__WHAT IS REQUIRED__
Count how many lines in the following data hold the word "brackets". Your answer is the number and nothing else.

__Items listed in a dataset__
★ ★ ★
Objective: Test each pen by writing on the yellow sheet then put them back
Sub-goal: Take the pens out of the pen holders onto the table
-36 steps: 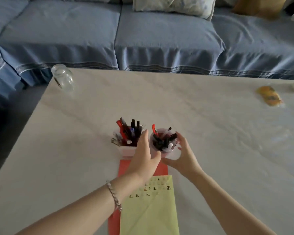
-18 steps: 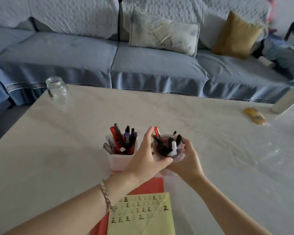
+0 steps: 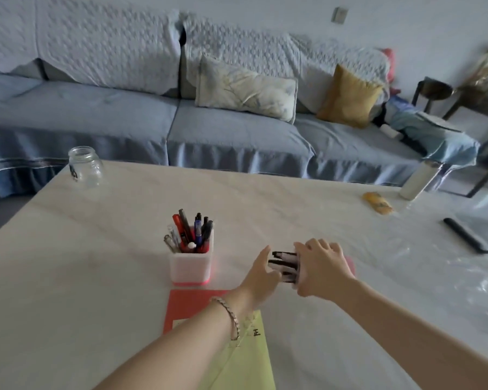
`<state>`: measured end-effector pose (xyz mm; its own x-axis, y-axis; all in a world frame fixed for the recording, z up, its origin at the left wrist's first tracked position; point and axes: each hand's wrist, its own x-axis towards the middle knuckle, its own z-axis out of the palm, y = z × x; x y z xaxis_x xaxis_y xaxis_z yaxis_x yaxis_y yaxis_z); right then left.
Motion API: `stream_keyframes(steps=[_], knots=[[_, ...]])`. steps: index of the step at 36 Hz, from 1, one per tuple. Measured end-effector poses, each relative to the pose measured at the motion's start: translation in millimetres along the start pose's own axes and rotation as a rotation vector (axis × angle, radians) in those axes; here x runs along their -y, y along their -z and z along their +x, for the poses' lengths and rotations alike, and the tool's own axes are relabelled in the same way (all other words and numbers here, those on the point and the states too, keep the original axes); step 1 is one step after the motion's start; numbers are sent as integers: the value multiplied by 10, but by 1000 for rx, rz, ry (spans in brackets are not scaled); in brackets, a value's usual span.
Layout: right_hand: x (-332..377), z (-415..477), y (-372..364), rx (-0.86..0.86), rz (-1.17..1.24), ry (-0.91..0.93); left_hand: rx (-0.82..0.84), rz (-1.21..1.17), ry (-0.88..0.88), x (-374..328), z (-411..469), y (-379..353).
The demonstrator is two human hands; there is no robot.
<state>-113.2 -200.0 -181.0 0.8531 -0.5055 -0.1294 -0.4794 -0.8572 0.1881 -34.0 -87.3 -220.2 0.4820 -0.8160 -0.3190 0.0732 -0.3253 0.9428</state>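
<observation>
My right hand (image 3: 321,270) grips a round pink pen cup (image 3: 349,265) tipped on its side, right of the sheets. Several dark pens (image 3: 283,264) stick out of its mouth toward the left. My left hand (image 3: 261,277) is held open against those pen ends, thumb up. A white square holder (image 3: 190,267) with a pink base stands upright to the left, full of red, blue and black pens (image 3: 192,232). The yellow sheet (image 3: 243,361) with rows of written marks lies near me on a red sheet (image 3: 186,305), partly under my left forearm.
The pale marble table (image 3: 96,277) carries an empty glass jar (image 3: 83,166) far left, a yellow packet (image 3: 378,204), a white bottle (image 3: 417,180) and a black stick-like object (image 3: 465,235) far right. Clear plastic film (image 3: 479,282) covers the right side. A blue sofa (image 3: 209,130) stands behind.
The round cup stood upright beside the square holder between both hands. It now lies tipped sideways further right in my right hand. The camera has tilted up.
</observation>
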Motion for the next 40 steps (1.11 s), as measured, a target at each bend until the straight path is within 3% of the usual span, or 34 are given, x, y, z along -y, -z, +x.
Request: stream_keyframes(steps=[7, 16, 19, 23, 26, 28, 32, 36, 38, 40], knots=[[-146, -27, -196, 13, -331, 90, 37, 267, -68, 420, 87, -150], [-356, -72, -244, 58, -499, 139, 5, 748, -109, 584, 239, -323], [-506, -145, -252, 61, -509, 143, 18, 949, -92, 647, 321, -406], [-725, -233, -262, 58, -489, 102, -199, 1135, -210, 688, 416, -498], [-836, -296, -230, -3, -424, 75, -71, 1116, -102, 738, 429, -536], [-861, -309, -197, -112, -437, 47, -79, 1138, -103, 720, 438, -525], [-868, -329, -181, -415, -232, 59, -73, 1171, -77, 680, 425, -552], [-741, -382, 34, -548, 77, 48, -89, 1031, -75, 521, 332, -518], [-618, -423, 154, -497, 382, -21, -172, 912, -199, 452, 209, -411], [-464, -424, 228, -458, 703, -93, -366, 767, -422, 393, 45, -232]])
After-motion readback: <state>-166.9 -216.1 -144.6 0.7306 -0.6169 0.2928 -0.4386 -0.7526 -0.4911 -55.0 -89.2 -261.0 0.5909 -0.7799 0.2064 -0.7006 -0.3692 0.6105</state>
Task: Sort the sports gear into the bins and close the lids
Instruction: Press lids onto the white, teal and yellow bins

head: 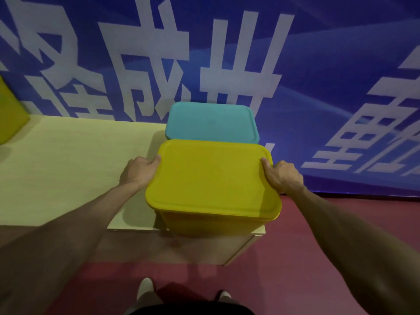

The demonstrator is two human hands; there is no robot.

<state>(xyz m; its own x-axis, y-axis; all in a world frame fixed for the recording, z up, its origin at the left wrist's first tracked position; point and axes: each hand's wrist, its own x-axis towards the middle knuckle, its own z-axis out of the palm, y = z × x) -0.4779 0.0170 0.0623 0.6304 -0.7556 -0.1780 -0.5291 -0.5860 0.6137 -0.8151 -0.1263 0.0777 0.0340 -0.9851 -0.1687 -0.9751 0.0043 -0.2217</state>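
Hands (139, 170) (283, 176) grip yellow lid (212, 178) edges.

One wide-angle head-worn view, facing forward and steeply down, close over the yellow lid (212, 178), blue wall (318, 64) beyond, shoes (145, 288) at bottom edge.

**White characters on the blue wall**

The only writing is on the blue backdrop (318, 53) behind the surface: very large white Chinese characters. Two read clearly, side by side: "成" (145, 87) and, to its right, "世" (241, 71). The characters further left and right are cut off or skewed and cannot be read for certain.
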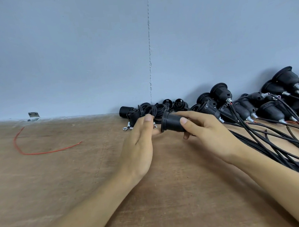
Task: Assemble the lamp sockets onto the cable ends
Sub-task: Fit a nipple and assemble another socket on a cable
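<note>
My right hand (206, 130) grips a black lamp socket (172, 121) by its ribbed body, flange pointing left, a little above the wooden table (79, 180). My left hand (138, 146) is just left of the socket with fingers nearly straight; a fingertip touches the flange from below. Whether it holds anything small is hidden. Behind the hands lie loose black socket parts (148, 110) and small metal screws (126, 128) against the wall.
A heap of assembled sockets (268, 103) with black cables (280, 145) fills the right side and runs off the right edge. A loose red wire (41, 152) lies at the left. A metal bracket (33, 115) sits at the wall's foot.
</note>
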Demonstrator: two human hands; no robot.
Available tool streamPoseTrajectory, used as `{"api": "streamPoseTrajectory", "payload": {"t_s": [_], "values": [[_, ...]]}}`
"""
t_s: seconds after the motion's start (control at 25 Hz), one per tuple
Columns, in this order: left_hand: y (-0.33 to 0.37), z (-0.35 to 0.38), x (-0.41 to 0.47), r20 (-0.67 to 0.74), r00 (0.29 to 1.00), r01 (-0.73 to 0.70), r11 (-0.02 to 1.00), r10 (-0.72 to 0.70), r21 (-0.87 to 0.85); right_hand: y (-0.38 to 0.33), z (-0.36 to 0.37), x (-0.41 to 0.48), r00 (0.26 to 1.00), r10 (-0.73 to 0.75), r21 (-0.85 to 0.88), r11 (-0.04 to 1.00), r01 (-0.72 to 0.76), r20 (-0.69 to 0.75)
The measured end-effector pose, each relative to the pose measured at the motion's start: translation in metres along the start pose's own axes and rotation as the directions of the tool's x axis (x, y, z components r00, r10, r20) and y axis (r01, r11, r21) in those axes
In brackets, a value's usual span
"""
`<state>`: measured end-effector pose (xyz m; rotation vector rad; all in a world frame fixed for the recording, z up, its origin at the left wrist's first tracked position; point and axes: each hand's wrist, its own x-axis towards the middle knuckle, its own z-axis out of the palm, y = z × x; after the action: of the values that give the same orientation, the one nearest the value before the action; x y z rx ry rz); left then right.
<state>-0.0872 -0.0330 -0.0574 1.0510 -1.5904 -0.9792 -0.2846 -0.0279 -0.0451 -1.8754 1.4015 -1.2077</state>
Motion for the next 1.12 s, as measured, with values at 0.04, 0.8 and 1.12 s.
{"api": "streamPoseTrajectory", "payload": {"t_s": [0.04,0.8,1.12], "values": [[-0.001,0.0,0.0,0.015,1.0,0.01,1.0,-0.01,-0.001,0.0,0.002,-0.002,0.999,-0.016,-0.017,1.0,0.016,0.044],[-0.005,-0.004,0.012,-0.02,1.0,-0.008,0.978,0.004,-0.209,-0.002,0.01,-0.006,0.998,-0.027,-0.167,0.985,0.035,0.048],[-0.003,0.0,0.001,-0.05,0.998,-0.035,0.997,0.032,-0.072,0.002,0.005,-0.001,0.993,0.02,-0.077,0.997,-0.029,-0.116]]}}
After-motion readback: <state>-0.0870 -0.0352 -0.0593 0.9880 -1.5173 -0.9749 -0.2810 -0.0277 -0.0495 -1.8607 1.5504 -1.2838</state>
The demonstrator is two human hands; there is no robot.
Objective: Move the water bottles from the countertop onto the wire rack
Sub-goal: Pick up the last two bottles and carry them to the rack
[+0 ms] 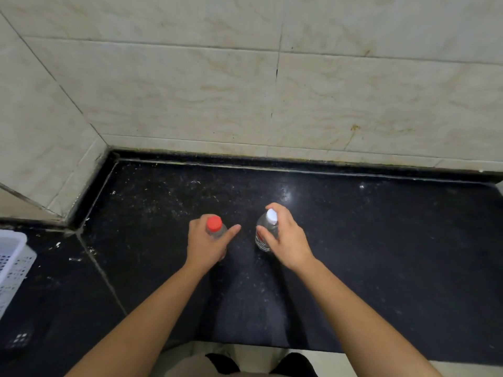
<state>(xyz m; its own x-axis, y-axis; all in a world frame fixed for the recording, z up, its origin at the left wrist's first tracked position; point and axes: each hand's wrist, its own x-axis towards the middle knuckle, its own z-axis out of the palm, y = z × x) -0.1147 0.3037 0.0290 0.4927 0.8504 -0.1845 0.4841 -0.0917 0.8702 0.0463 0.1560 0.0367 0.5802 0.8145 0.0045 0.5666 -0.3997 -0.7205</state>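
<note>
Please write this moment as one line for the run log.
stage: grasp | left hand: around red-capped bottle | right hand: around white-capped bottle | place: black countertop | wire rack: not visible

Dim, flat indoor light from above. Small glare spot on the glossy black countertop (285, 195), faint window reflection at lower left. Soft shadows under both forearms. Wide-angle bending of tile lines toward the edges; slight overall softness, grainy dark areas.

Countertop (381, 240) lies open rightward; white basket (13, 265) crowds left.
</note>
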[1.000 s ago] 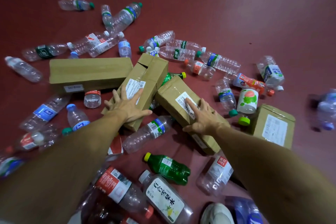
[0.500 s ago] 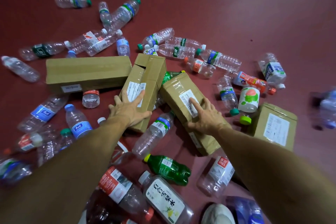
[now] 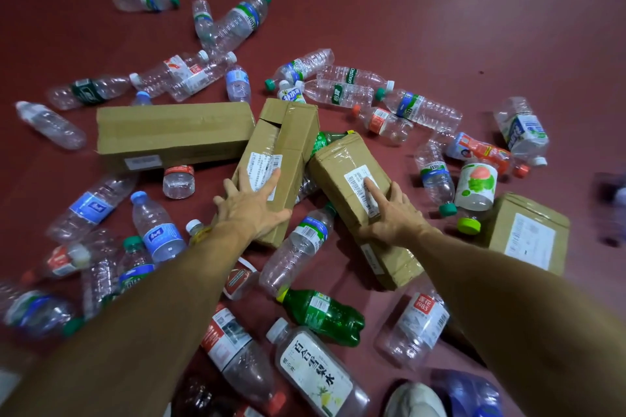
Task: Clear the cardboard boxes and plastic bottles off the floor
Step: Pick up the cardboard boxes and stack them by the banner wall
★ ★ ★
__SOLVED PROBLEM__
2